Basically, this section of the Pennsylvania Code states that students have the right to publish school newspapers and distribute them in school under their freedom of speech, but they must be supervised by a school staff member if they are using school equipment. This supervisor, it states, must also be sure to remove any obscene material from the paper that would disrupt learning. However, the code states clearly that the staff supervisor may NOT censor any student-published newspaper articles that merely criticize the school, because that would be a violation of students’ free speech rights.
The constitutional right of freedom of speech guarantees the freedom of public school students to publish materials on their own. … The students themselves have sole responsibility for any statements published.
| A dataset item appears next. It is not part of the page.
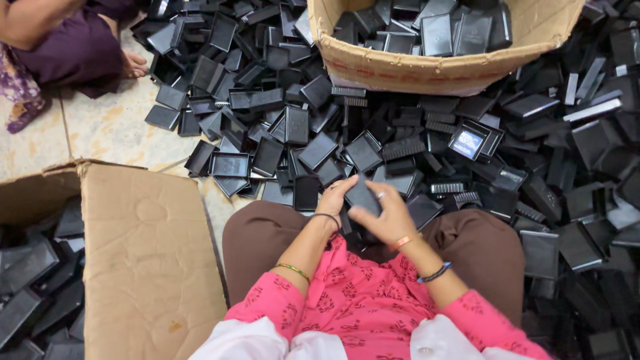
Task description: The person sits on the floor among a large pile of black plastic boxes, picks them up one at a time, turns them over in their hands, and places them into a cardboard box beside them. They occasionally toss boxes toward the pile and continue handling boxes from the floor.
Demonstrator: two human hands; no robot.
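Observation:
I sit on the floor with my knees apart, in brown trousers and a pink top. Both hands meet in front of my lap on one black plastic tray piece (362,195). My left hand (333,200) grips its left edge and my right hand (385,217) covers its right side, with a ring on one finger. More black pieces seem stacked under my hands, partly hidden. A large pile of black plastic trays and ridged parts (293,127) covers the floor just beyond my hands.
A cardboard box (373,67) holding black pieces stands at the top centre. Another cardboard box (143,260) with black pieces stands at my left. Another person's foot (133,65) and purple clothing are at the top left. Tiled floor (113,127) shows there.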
Approval procedures must be followed prior to distribution or display of materials on school property.
This states that students have the right, under freedom of speech, to publish their own “underground” newspapers that don’t need staff supervision, but they must have approval from school officials to distribute the newspaper or materials on school property. The students then take full responsibility for any inappropriate material that may be published in this paper and must accept any consequences that may result.
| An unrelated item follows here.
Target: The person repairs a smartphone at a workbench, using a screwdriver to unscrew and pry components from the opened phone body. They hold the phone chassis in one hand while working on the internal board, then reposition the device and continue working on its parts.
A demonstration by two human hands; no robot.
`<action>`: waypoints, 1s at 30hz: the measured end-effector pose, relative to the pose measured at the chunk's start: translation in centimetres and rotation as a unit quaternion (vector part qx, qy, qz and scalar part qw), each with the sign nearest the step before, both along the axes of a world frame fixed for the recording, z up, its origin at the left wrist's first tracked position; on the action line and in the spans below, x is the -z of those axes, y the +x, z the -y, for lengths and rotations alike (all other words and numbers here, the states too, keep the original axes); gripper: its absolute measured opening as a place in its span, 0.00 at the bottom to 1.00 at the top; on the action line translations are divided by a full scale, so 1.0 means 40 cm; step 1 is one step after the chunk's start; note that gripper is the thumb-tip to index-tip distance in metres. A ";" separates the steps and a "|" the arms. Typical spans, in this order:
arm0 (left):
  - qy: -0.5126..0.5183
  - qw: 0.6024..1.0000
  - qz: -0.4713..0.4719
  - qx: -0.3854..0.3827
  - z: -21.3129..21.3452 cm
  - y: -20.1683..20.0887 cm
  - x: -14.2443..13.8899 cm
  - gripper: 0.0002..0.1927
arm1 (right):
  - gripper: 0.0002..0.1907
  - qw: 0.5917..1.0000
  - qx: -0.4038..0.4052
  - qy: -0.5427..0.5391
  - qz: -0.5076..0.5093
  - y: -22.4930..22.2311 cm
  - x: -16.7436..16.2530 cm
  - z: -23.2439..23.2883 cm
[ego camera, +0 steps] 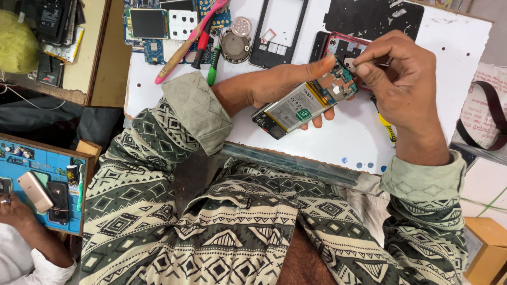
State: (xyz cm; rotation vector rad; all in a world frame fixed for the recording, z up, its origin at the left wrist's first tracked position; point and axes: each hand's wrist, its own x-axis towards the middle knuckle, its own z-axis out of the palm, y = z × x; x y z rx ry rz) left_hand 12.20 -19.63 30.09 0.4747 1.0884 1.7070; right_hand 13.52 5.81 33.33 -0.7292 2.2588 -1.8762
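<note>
The person wears a long-sleeved shirt printed all over with a geometric pattern: bands of diamonds, zigzags, triangles and stripes in dark green-grey on a cream ground. The bands run across the chest and down both sleeves. Each sleeve ends in a plain, pale sage-green cuff turned back above the wrist; the left cuff [196, 112] is folded wide and shows fine stitched lines, while the right cuff [422, 182] is narrower and creased. The shirt front hangs open at the lower middle, its edges bordered by the same patterned bands. The left hand [280, 84] and right hand [401, 79] are bare, without rings or a watch.
</note>
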 end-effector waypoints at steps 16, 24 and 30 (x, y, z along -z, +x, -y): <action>0.086 0.991 0.047 -0.087 -0.004 -0.001 0.009 0.50 | 0.03 0.980 0.138 0.058 -0.135 0.028 -0.067 0.063; 0.074 0.992 0.042 -0.091 -0.013 0.006 0.010 0.51 | 0.04 0.961 0.110 0.100 -0.234 0.028 -0.051 0.049; 0.068 0.993 0.039 -0.093 -0.018 0.001 0.008 0.50 | 0.05 0.947 0.124 0.144 -0.260 0.029 -0.071 0.054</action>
Pennsylvania Code Section 12.10
It is the responsibility of every citizen to show proper respect for his country and its flag. Students may decline to recite the Pledge of Allegiance and may refrain from saluting the Flag on the basis of personal belief or religious convictions.
Essentially, this states that no student may be forced to salute the flag or recite the Pledge of Allegiance, if their personal or religious beliefs will not allow it. The law seems to confirm that freedom of speech includes the freedom “not to speak.”